Lifestyle

How I went from loving ‘Money Heist’ to absolutely hating it

It wasn’t until 2018 when Spanish thriller La Casa De Papel – popularly known as Money Heist made waves in the streaming culture. The crime drama that was picked up by Netflix for a paltry sum of $2 and is now their most-watched foreign show.

The hype surrounding the show is too massive to miss and with a new season in tow, creator Alex Pina had high hopes of wowing the audience once more with the infamous Money Heist cliffhangers.

After a dull fourth installment of the series and the death of a fan-favouite that moved the audience to the core, viewers hoped for redemption and they just kept on hoping. While the first volume of the fifth season partly did justice to the thrill of an otherwise fleshed-out show, it just didn’t live up to the expectation of the first two seasons.
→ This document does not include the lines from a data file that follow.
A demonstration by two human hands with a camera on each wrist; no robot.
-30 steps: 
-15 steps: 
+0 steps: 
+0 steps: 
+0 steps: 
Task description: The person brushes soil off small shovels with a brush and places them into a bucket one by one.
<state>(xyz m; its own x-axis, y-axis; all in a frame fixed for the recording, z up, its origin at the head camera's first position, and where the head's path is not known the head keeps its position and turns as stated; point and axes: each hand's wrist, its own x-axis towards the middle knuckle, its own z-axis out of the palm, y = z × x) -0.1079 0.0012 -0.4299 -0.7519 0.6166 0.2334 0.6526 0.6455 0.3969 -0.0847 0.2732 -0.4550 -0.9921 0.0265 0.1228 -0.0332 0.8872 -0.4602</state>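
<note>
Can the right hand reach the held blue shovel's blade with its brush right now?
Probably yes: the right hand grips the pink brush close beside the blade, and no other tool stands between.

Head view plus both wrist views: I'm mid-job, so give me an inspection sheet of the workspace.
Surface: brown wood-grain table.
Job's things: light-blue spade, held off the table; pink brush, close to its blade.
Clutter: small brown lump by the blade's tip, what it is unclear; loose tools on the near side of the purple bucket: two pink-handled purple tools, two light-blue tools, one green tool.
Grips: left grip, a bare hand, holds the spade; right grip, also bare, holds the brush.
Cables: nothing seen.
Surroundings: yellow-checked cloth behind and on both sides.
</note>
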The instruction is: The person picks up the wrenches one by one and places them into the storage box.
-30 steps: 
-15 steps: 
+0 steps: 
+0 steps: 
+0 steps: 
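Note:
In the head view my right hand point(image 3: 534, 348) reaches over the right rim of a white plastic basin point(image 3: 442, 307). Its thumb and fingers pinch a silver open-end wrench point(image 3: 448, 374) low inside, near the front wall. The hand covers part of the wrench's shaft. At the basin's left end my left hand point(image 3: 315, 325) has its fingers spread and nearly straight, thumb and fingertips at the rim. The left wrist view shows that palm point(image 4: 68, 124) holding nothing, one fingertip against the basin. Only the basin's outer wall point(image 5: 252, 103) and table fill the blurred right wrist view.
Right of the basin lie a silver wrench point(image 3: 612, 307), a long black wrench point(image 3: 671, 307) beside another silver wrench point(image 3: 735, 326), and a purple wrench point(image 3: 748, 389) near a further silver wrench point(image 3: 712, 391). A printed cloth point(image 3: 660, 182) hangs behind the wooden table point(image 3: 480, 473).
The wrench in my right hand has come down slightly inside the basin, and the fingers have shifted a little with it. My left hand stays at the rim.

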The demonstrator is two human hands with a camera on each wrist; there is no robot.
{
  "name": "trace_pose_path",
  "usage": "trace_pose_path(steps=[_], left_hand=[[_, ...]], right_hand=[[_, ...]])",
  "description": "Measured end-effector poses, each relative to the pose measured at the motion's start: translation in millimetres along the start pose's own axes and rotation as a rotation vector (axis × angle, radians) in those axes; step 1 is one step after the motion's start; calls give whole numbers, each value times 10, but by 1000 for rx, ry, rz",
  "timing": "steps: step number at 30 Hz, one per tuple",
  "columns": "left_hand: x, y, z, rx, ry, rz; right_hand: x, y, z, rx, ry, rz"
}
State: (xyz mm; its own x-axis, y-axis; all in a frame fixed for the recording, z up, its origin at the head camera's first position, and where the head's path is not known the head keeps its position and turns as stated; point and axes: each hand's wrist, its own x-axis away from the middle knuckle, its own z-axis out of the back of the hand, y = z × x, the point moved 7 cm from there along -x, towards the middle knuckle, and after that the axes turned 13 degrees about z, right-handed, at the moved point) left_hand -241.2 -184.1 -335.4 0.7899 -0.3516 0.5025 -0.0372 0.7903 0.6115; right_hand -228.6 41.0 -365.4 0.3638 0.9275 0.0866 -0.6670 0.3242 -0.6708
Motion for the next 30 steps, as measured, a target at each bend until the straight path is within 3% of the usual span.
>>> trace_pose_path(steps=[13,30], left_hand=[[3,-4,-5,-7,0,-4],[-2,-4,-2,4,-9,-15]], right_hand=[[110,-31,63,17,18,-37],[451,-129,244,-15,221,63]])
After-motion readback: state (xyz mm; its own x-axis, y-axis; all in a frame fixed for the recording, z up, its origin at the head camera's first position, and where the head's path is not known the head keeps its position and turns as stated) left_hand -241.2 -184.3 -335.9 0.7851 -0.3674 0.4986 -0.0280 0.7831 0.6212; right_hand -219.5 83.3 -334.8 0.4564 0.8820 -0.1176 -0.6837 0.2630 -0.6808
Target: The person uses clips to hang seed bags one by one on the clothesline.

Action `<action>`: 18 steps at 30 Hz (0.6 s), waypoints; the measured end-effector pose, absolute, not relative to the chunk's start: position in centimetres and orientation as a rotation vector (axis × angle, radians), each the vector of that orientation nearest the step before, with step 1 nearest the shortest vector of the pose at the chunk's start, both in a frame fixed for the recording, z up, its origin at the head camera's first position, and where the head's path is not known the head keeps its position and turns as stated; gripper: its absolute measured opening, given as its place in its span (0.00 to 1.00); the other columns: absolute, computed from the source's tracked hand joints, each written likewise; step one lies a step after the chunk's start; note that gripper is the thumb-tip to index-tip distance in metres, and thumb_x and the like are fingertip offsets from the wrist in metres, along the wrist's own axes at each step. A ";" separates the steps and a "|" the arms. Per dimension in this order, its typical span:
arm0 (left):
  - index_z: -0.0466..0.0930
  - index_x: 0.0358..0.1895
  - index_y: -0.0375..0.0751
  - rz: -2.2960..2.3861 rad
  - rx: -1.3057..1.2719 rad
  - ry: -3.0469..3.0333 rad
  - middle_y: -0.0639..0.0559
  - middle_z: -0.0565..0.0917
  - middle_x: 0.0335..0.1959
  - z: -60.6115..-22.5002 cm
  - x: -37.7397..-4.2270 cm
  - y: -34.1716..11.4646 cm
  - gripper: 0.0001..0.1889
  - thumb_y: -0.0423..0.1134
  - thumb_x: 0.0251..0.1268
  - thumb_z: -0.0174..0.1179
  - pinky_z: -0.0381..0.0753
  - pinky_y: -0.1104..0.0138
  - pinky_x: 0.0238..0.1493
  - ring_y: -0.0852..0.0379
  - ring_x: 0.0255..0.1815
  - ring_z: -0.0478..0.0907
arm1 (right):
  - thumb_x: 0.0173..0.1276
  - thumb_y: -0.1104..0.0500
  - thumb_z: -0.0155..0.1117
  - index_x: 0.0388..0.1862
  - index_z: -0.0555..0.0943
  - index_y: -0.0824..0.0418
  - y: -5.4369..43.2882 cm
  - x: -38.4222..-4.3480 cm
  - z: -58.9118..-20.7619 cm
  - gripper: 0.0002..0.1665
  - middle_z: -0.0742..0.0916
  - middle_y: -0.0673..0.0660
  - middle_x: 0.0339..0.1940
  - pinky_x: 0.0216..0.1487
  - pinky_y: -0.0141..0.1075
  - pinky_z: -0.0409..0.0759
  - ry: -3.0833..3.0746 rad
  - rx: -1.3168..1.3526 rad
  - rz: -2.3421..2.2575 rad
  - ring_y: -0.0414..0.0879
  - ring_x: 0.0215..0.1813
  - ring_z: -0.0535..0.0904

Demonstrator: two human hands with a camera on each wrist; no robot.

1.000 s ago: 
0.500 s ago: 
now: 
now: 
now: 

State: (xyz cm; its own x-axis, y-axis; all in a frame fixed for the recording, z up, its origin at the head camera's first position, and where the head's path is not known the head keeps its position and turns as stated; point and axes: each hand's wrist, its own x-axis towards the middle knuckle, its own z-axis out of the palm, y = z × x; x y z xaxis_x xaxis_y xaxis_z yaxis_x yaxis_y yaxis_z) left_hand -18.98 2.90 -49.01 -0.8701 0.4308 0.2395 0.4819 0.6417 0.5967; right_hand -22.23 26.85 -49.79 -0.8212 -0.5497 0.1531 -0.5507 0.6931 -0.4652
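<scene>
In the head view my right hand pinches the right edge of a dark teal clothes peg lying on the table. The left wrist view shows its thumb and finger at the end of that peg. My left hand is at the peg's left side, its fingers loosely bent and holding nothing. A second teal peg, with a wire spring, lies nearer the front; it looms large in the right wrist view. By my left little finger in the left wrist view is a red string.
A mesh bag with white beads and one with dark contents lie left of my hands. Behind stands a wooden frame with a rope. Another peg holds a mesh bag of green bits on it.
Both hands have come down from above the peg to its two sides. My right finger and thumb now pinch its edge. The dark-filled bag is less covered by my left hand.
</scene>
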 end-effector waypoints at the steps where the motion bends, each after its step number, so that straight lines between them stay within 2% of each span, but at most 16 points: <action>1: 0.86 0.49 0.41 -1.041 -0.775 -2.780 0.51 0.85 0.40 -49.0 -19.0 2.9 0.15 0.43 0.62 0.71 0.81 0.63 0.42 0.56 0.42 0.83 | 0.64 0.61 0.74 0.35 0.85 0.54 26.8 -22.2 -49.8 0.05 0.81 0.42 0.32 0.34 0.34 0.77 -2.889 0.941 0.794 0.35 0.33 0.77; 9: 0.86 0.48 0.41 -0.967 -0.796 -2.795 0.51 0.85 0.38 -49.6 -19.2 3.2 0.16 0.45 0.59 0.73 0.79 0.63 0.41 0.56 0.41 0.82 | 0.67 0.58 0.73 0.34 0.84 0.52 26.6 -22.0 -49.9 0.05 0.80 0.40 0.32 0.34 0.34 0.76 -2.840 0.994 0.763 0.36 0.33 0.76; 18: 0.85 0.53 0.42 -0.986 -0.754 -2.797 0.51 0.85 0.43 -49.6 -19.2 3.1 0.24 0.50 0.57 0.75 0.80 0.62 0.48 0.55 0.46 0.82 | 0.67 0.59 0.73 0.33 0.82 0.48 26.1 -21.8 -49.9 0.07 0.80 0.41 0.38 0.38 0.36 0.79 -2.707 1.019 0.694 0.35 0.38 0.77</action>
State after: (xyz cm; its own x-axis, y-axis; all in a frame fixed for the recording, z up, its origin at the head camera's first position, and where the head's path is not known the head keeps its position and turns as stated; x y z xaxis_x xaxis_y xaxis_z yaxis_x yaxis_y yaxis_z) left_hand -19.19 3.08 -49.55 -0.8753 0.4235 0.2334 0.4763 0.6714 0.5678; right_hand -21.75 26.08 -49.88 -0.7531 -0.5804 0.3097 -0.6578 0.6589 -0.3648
The way Money Heist had portrayed women in the show was truly a breath of fresh air. Be it Tokyo’s unabashed sexuality or Nairobi’s calm but courageous persona, the first two seasons of the show were an out-and-out win. When Monica joined the gang in the first season, her addition added more of a human angle to the group. Monica, later renamed Stockholm, was vulnerable but fiercely loyal. Even Lisbon as Inspector Raquel was well-equipped to call the shots and brilliant at thinking on her feet.

The fifth season is completely steered by a mix of new and old women of the gang with Tokyo, Lisbon, Manila and Stockholm being the saving grace and fatal flaws of the show all at the same time. While Lisbon and Tokyo’s characters come full circle, we saw Stockholm and Manila struggle to survive the current heist.

Manila’s character, which in the previous season revelled in ‘badassery’ succumbed to a far too common rationale – love. Her feelings for Denver took over, resulting in her confessing them smack in the middle of the biggest rumpus the gang had to face yet.

Stockholm, however, was no better. She managed to critically wound Arturo (brownie points to the writers if they kill him off completely). She then struggles with the guilt of her very first kill. While treating Helsinki of his wounds, the very culpability takes over and she decides to inject herself with morphine.

The sudden dismantling of the otherwise, cleverly cut, female characters brought back the stereotypical recollection of how, at the end of the day, women are irrational beings surrounded by emotions.

Let’s get one thing right: the show is second to none when it comes to bringing in the big bucks. With 43 episodes on the biggest streaming giant, the cast of the Money Heist is rolling in millions, on and off-screen. But as someone, who caught on to the show rather early on, the plot of the latest season seemed entirely underwhelming.

The first half of the series was rather offhand about relationships. Yes, there was obvious chemistry between certain characters (we’re looking at you, Tokyo and Rio), but the printing and taking out €984 million was never compromised regardless of the cost. Berlin sacrificed himself for the heist and emotion was never a reason in the gang’s plan.

But it all changed at the beginning of the third season when Tokyo vowed to get the team back together to have Rio released from custody and this Bollywood-style romantic challenge was here to stay as a permanent trope for seasons to come.